Grafana Alerting Architecture

Kloudfuse uses Grafana Alert Engine for alert execution and the Alert Manager which is from Prometheus for handling notifications. This documentation is intended to help operations teams understand the alerting architecture and how the different components work together.

The following is the basic workflow for Alerts at a high level:

Each Evaluation Group will refer to its configuration to determine how and when the Alert Rules are executed.
The Alert Rules that are triggered, forward the target instances to the Alert Manager.
The Alert Manager organizes the triggered alerts, deciding how to group them together. It then uses Notification Policies to determine to which Contact Points receive specific notifications.
A Contact Point will make an external call to forward the details to a target endpoint (SMTP, PagerDuty, Webhook, etc…)

Alert Rules

Source: Grafana — Alert rules

An Alert Rule executes a query, either PromQL, or FuseQL, etc… to check if a result is above a certain threshold. When the threshold is breached, it will transition an alert instance from Normal to Pending or Firing. Each rule specifies:

Query and condition — A data source, the query sent to it and the threshold or expression that evaluates whether it is an alerting state or not.
Labels — key-value pairs attached to the alert instance. Used by the Alert Manager to route alerts to the correct contact point.
Annotations — descriptive metadata such as a summary, description, or runbook URL. Annotations will also appear in the notification message but do not affect routing.

Alert States

Source: Grafana — Alert rule evaluation

Each alert rule instance moves through the following states:

State	Description
Normal	The condition is not met. No notification is sent.
Pending	The condition has been met, but the Pending period has not yet elapsed. The alert will not fire until it has been in this state for the configured duration, reducing noise from transient spikes.
Alerting	The state of an alert that has breached the threshold for longer than the pending period.
Firing	The condition has been met for longer than the pending period. The alert is sent to the Alert Manager.
Recovering	The state of a firing alert when the threshold is no longer breached, but for less than the keep firing for period.
Error	The query failed to execute. This can be from a query timeout or invalid query syntax. If it is an Error state you can configure the Rule to alert if you encounter this state, but would recommend avoiding that.
No Data	The query returned no data. You can configure how the alert will behave ( Normal, Alerting, or No Data) when it encounters this situation.

State

Description

Normal

The condition is not met. No notification is sent.

Pending

The condition has been met, but the Pending period has not yet elapsed. The alert will not fire until it has been in this state for the configured duration, reducing noise from transient spikes.

Alerting

The state of an alert that has breached the threshold for longer than the pending period.

Firing

The condition has been met for longer than the pending period. The alert is sent to the Alert Manager.

Recovering

The state of a firing alert when the threshold is no longer breached, but for less than the keep firing for period.

Error

The query failed to execute. This can be from a query timeout or invalid query syntax. If it is an Error state you can configure the Rule to alert if you encounter this state, but would recommend avoiding that.

No Data

The query returned no data. You can configure how the alert will behave ( Normal, Alerting, or No Data) when it encounters this situation.

Evaluation Groups

Source: Grafana — Evaluation Groups

An Evaluation Group is a single process that is used to schedule one or more alert rules and control how they are run and how frequently they are run. The frequency is referred to as the evaluation interval.

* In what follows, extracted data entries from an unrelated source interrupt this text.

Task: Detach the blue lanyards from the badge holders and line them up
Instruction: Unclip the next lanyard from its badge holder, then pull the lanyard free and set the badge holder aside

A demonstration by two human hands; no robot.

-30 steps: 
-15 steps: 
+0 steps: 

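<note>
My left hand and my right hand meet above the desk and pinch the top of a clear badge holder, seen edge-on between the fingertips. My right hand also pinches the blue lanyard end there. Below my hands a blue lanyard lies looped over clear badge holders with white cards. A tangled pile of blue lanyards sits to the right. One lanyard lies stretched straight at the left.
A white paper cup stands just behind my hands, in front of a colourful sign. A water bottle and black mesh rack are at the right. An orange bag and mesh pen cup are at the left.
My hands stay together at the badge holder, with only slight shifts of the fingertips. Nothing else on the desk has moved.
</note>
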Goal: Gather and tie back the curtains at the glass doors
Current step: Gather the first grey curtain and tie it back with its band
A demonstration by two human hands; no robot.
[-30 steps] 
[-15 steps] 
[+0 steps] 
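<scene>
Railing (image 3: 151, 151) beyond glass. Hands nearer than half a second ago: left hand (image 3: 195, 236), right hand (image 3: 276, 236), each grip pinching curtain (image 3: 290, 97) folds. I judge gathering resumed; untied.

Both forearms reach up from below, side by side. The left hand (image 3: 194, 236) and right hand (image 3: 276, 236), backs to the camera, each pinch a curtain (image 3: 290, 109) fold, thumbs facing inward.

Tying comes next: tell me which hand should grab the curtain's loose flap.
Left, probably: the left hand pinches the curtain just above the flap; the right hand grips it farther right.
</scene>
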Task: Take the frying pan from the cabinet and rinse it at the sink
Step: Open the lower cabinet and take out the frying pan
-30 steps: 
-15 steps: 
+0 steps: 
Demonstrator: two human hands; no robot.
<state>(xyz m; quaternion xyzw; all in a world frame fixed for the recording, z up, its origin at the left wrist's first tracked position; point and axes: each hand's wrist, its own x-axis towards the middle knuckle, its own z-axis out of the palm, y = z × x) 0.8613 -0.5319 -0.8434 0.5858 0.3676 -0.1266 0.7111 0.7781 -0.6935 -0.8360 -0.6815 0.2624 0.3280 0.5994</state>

Grafana-managed rules, within the same group, are executed concurrently. They are evaluated at different times over the same evaluation interval but display the same evaluation timestamp.

Data source-managed rules, within the same group, are evaluated sequentially, one after the other. This is useful to ensure that recording rules are evaluated before alert rules.

NOTE: The Kfuse UI does not support implementing the creation of Data source-managed Evaluation Rules.

Evaluation Groups are executed independently of each other, which allows Alert Rules to be executed concurrently. If you have 100 Groups, you can have 100 rules be executed at the same time.

Another advantage of having separate groups is when there is a problem within one group, for example: a query taking too long, the impact is limited to that one group. The rest of the groups can continue without interruption. The limitation on this is the more groups you have, the more resources it will require, specifically memory, CPU and network bandwidth.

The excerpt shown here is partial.